Now, as it happens, a fellow parishoner did some shooting of his own during all this, pulling out his phone and photographing the event. And this is what has me so angry I will not go to church in Altoona ever again, Salvation be darned. I cannot believe, in 2015, in the state of Pennsylvania, that they would allow a cellphone in a church. I wish that guy the best of luck now trying to crash the Pearly Gates. His only hope might be to take his gun-totin’ Yosemite Sam of a buddy with him. St. Peter, I have heard, does not have a concealed carry permit.

Yahoooooo!!!!! Say ur prayers, varmint!

©2015 Jim Hagarty

Forgive Me, Father, For I Have Skinned

If you are squeamish, or a self-appointed skin doctor (or a real doctor), don’t read this.

For a couple of years I have had two big wart-like growths on the side of my head, just to the right of my forehead. They didn’t worry me much and my dermatologist always referred to them as “friendlies” and left them alone.

It wasn’t fun walking around with two miniature muffins attached to my face but the rest of my Brad Pitt looks seemed to keep me out of Shrek the Ogre territory on most days. This winter, however, there were developments. The dermatologist decided to biopsy my gruesome twosome and she did.

So I went home and worked on my will for a week. Don’t worry. You are all in it. She finally phoned one day and said that everything was okay. As it happened, I was scheduled not long after that for an event which required me to appear before a couple hundred people. And there would be a spotlight on me and my face for almost an hour.
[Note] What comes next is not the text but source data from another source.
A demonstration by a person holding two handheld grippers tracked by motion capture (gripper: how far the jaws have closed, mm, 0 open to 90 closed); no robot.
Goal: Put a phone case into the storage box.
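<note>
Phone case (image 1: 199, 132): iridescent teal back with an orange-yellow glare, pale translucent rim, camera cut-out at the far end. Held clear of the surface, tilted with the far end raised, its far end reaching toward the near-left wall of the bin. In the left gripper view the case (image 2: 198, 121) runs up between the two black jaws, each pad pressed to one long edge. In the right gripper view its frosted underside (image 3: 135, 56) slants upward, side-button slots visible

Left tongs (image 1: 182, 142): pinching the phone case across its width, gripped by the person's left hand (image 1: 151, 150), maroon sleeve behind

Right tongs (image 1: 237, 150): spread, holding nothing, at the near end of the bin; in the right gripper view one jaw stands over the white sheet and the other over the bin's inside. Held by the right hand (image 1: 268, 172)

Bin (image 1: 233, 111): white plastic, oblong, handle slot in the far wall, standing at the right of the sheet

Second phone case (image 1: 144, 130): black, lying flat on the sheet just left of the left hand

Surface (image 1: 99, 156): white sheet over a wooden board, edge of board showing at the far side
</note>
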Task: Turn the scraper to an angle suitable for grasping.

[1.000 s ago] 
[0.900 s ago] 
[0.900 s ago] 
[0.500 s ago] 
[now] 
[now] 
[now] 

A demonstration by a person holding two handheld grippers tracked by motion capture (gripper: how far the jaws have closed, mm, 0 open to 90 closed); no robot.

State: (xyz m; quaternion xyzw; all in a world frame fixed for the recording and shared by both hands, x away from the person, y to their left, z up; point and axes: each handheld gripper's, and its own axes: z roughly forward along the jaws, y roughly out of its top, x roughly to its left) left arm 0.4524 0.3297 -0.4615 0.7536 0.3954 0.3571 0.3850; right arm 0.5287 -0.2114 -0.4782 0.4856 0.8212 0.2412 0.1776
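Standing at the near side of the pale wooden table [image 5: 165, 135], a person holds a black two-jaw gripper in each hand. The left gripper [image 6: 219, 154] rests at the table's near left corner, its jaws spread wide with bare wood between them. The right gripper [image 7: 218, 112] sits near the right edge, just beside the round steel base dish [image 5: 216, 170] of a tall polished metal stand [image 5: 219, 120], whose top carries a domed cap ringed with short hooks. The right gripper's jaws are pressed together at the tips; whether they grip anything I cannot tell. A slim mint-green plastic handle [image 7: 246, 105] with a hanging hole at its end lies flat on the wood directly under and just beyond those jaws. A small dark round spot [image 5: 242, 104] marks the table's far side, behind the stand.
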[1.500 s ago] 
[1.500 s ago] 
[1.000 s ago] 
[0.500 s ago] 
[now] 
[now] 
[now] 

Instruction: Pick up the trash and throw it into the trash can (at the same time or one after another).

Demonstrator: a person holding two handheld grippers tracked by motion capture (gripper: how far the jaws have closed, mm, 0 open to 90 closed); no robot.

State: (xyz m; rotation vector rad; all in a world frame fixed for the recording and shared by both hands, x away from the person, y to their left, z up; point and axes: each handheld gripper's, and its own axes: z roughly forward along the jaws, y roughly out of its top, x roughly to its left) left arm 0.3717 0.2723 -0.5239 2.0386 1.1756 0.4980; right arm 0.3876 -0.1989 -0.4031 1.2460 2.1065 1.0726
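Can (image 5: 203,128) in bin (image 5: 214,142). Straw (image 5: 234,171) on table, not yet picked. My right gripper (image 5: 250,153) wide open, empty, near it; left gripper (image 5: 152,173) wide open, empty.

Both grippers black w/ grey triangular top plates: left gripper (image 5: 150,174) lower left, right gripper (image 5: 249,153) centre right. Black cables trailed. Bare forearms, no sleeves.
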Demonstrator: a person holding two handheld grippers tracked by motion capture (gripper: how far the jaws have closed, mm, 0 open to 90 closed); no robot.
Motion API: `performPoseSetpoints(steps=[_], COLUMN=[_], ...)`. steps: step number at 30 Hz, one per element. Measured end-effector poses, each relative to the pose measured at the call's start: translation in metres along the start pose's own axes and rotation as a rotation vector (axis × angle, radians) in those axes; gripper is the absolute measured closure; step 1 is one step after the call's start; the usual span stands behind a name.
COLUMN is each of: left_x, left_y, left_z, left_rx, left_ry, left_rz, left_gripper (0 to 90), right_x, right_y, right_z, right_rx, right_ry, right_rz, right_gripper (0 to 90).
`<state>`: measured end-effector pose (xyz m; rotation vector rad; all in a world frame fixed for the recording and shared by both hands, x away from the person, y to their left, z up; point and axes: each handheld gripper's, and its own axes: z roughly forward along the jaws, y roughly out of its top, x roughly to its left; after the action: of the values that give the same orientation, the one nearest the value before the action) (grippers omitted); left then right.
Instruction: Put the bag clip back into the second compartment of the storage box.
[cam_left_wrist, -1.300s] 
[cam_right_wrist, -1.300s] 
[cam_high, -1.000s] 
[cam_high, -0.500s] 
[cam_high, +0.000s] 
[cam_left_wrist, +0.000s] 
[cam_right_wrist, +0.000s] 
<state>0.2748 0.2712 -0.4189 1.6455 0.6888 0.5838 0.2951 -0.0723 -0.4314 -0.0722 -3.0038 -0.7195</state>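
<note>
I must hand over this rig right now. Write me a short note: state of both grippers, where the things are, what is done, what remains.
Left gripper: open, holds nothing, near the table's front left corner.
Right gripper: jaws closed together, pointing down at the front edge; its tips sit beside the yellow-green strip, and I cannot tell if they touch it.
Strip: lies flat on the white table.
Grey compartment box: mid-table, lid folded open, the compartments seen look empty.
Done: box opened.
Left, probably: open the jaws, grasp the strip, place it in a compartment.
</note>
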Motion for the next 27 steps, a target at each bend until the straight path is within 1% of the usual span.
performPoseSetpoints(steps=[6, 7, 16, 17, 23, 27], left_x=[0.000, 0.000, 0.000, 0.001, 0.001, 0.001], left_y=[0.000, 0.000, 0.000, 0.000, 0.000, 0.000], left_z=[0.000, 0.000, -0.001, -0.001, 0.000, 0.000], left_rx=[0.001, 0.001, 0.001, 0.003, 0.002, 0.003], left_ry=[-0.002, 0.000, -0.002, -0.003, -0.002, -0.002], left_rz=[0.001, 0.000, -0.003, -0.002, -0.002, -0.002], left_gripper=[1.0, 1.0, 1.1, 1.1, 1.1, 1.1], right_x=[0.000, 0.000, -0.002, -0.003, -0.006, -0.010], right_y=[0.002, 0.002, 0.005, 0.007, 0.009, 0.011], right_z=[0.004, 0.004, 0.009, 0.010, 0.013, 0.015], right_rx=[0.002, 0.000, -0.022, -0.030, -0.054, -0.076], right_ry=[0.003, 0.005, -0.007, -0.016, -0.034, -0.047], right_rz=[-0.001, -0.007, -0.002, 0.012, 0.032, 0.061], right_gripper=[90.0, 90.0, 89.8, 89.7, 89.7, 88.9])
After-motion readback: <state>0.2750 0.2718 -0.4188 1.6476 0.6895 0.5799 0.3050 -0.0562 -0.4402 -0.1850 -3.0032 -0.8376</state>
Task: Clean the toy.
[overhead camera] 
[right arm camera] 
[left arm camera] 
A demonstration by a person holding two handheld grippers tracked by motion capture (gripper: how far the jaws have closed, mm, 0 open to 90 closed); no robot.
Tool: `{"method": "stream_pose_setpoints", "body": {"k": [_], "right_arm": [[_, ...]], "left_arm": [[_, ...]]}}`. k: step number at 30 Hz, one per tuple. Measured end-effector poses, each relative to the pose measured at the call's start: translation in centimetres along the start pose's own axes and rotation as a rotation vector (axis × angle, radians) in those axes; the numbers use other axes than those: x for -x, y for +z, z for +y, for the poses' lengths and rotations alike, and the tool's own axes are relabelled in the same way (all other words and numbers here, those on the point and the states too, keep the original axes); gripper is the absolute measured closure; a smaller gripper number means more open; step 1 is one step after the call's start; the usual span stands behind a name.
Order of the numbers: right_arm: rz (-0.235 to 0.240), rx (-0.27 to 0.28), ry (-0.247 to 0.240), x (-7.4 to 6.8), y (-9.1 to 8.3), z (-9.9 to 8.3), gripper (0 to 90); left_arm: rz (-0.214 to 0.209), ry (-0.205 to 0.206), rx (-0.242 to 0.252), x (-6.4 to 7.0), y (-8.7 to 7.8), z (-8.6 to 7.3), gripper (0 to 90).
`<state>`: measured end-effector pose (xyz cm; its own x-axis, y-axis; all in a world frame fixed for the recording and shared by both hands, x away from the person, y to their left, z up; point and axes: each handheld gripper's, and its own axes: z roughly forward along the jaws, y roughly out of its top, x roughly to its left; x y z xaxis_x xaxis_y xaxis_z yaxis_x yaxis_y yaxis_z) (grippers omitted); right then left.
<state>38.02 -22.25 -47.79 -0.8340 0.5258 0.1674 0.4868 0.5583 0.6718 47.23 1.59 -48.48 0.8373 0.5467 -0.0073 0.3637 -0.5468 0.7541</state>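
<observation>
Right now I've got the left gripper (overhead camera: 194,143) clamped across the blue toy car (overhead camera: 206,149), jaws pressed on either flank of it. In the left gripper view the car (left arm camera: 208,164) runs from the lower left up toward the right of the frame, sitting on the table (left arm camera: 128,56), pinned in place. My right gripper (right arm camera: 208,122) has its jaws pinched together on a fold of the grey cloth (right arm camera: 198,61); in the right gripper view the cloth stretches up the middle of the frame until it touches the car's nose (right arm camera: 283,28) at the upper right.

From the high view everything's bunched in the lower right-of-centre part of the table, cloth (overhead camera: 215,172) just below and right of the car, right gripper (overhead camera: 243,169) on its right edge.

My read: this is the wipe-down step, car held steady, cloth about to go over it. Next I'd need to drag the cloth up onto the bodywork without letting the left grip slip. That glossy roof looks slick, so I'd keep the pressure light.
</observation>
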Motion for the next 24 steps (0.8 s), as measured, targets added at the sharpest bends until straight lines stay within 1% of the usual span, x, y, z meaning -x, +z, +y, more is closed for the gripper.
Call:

A few days before the event, I was looking in my bathroom mirror and scrutinizing the mini hockey pucks on my head. And becoming concerned. Out of the corner of my eye, I spied a pair of toenail clippers.

I will spare you the details. But I am happy to announce that the practice of Dr. Jim Hagarty MD, Plastic Surgeon, opens Wednesday. Check my website for hours of operation. Rates reasonable.

Bring your own clippers.

©2016 Jim Hagarty

Our Very Old Family Photos

My daughter has an app on her phone that lets you take a picture of someone and then ages that image somehow to make the person look old.

She showed me the photo she took of herself and it’s amazing. Her 14-year-old face was all wrinkly and drawn, her long dark hair was gray. It’s kind of creepy because it’s a still image and yet the eyes blink and it looks like it’s moving.

So we laughed and got all excited and I asked her if she wanted to try it on me. Of course she did, so she snapped a picture and excitedly, we looked at the result.

Absolute truth here. I looked exactly the same in the “aged” photo as I do in real life. We could not find even one difference. If anything, it made me look a little younger.

So, we laughed about that. At least shed did, her eyes blinking away many tears of mirth. But I guess I shouldn’t have been surprised. A restaurant once offered me the senior’s discount when I was only 48. I was with a friend who received no offer. He was 60.

After all that, my daughter then she showed me another app that makes you look fat. She took a picture of herself and sure enough, her cheeks and neck were all puffed out. And, again creepily, her eyes blinked.

“Wanna try it Dad?”

My first reaction was that, ya, that would be cool. Then I remembered the first picture and I declined. Once bitten, twice shy.

Bring me an app that makes me look young and thin, and I’m in. But, in my case, I’m afraid, that might exceed the limits of modern technology.